The Russian bear:  In the context of conflicting regional agendas, and US-China competition, Russia has been observing the situation in the region. Russia is pursuing a specific strategy, which is to wait for conditions on the ground to ripen, and then make its move, as it did in Syria. It is important to note the growing role of Russia’s private security company, Wagner, which has created a new and unconventional configuration of military intervention in areas of conflict.

From globalization to regionalization: There seems to be a shift from globalization towards regionalization, which implies the rising role of regional actors. For example, the Minister for Foreign Affairs of Iran has called for Saudi, Egyptian, Iranian and Turkish negotiations, in a push for regional action, as opposed to waiting for an international framework under which to settle regional issues. This is in view of the fact that regional politics are currently managed as separate “dossiers” between concerned states. There is for example differences between Turkey and Russia in Libya, but agreement on some issues pertaining to Syria. There are also differences between Russia and Iran in Syria.  

External influence on domestic issues: There is a recent and growing trend to call on regional states to bolster the position of some stakeholders regarding domestic issues. Examples include the Siraj government’s agreement with Turkey to bring troops into Libya. Similarly, Qatar called on Turkey in response to the Arab Quartet’s diplomatic rift with Qatar in 2017.

Moving forward


Although Ambassador Al-Arabi admits that crises in the region are not likely to be resolved in the foreseeable future, he set out several recommendations that could contribute to resolving the current standoffs, which included:

  1.  Stop waiting for an international framework to achieve regional security: Recent efforts by some regional countries to reach “zero problems” can be built upon, through mutual awareness that regional turbulence serves no one’s interests.
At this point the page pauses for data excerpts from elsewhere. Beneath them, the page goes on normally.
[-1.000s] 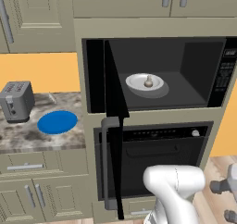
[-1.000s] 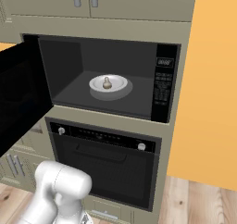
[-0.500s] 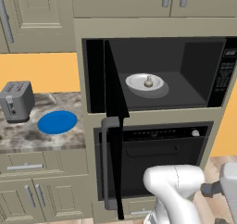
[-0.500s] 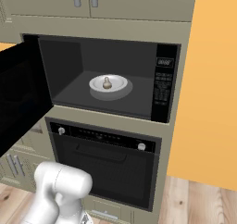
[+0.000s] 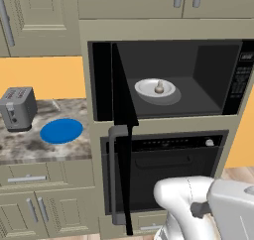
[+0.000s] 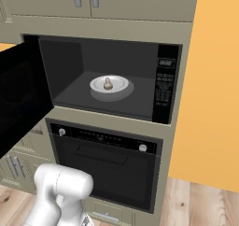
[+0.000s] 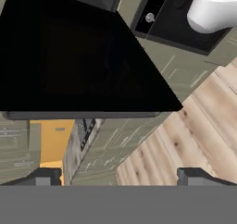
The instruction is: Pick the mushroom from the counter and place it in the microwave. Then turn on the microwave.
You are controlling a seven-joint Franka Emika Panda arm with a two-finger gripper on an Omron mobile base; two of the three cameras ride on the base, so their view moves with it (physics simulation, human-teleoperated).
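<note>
I count one mushroom on one turntable inside one open microwave; gripper spread wide, holding nothing.

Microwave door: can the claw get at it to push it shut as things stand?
Probably yes. The microwave door stands wide open right ahead of the open claw, with nothing between them; the mushroom already sits inside on the turntable plate.

To my left the speckled counter carries a grey toaster near the wall and a blue plate lying flat just beside it, the two apart. Inside the microwave the dark floor bears a white dish, and the mushroom sits upright on that dish.
</note>
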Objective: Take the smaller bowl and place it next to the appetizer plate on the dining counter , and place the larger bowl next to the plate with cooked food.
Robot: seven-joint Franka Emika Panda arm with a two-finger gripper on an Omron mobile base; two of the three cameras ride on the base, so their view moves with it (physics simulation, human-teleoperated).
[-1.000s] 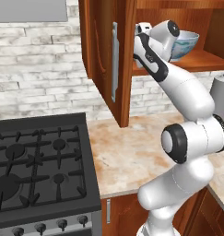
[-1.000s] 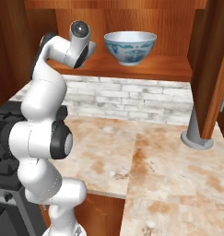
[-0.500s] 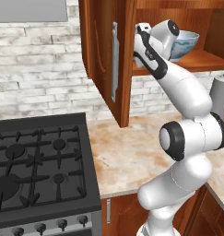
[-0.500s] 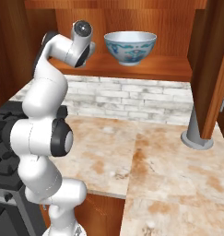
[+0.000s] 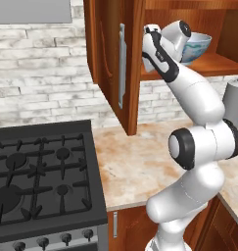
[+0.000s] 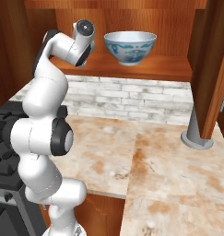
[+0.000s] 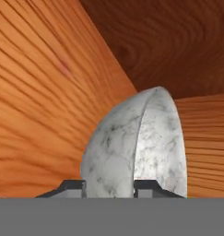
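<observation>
Well, over on the left a black stove (image 5: 39, 181) sits in the marbled worktop (image 6: 109, 156), and above the worktop an open wooden cabinet (image 5: 115, 63) has the arm reaching up into it. Moving right along the cabinet shelf (image 6: 145, 69), the gripper (image 7: 111, 186) is tucked at the shelf's left end; from the hand's own camera its two dark tips stand on either side of the rim of the smaller bowl (image 7: 132, 143), one inside and one outside, closed down against the wall, so I judge it gripped. Further right, the larger bowl (image 6: 130, 47) stands upright on the same shelf, untouched. So the job has barely begun: neither bowl has left the cabinet, and both placings remain. From the base cameras the robot's wrist hides the smaller bowl, and I can't tell whether it is lifted off the shelf.
</observation>
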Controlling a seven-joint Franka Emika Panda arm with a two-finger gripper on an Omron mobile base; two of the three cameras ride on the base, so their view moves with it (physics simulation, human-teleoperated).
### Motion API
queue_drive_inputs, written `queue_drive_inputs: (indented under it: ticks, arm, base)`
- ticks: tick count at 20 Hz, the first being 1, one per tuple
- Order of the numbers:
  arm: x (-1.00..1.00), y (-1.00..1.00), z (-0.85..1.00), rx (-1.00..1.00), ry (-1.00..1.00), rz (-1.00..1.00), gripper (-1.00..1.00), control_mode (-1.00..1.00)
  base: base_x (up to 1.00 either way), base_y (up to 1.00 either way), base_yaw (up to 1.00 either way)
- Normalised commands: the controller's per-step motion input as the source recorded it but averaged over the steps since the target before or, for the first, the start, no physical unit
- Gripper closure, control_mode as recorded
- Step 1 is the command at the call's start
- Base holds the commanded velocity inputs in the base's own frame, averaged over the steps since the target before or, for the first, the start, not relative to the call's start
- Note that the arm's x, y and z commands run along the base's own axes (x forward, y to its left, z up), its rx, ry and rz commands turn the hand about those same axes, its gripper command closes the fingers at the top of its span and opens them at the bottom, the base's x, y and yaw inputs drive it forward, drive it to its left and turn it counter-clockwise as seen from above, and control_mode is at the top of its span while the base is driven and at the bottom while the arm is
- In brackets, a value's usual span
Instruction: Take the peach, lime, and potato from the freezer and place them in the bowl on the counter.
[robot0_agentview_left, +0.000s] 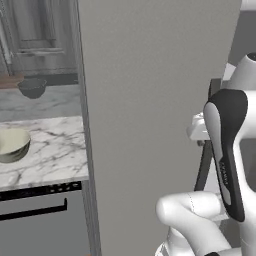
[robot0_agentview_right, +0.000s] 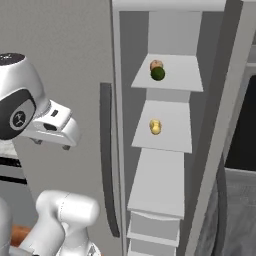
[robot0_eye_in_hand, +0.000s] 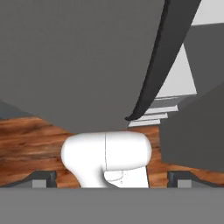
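Note:
The freezer (robot0_agentview_right: 165, 30) stands open, its grey door (robot0_agentview_left: 150, 100) swung out wide in front of me. On an upper white shelf the reddish peach (robot0_agentview_right: 156, 64) sits just behind the green lime (robot0_agentview_right: 158, 74). The yellowish potato (robot0_agentview_right: 155, 127) lies one shelf lower. My gripper (robot0_agentview_right: 50, 144) hangs outside the door, left of the shelves and pointing down; its fingertips (robot0_eye_in_hand: 43, 178) stand far apart with nothing between them, so it is open. The cream bowl (robot0_agentview_left: 12, 145) rests on the marble counter (robot0_agentview_left: 55, 145) left of the door.
A smaller dark grey bowl (robot0_agentview_left: 32, 88) sits on the far counter. A grey appliance with a black panel (robot0_agentview_left: 40, 192) is under the near counter. The door's dark seal (robot0_eye_in_hand: 151, 74) runs above the wood floor (robot0_eye_in_hand: 30, 140). Drawers (robot0_agentview_right: 152, 232) fill the freezer's bottom.

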Motion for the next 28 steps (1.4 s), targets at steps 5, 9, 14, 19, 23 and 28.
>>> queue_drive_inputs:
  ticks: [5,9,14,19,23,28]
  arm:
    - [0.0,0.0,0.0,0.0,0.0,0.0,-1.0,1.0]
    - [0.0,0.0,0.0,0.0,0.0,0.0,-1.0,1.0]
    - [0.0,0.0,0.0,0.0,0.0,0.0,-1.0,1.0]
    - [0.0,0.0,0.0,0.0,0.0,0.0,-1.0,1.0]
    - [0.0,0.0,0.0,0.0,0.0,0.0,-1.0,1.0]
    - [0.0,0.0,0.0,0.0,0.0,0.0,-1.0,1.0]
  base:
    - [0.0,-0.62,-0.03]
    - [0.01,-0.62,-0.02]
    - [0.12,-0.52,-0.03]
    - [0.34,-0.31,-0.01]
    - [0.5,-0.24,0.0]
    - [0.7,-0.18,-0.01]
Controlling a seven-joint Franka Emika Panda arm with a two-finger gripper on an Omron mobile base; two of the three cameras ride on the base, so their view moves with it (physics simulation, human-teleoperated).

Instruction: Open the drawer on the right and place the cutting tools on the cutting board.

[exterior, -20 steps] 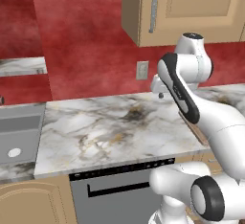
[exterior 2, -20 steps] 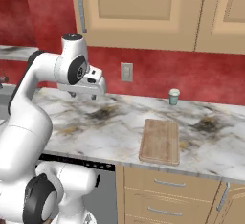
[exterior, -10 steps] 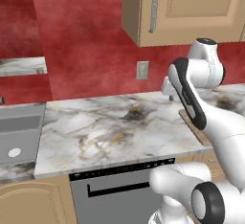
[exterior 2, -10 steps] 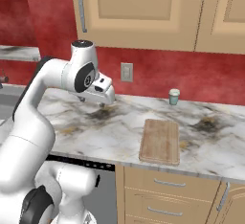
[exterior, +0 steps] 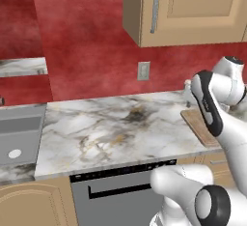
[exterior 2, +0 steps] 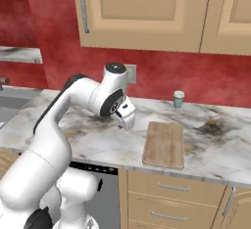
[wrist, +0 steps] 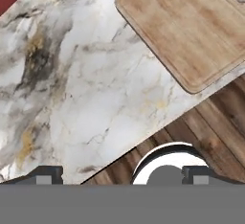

This is especially true in view of a retreating US, and as the world sensed a certain weakness characterizing the Biden Administration’s retreat from Afghanistan.
  2. Avoid pre-occupation with domestic issues: Arab states need to abandon their current preoccupation with internal, domestic affairs. It is important to realize that the region is at the cusp of a new world, and this requires a different strategy to approach it with.
  1. Avoid rivalries:  There is competition between Arab states regarding who is to assume leadership, but a more useful approach is to articulate a joint strategy that addresses shared challenges. Rivalry is especially problematic given already existing differences between states. For example, some Arab states are pushing for Syria’s return to the Arab League, and others are opposing it.
  2. Reaching an understanding among four Arab States: A certain degree of harmony must be established between Egypt, Saudi Arabia, Qatar and the United Arab Emirates in the near future, in order to develop an Arab strategy that could be effective in deescalating regional conflicts but finding a way out of the status quo will take time.

In conclusion, Ambassador Al-Arabi pointed out that it remains difficult to predict the outcome of conflicts in several Arab states, or even if these states will hold together or disintegrate. It is likely that we will see new formats, such as a new type of federalism, which the Arab regional order will find difficult to integrate. He emphasized that any regional and international intervention in Arab crises will be ineffectual.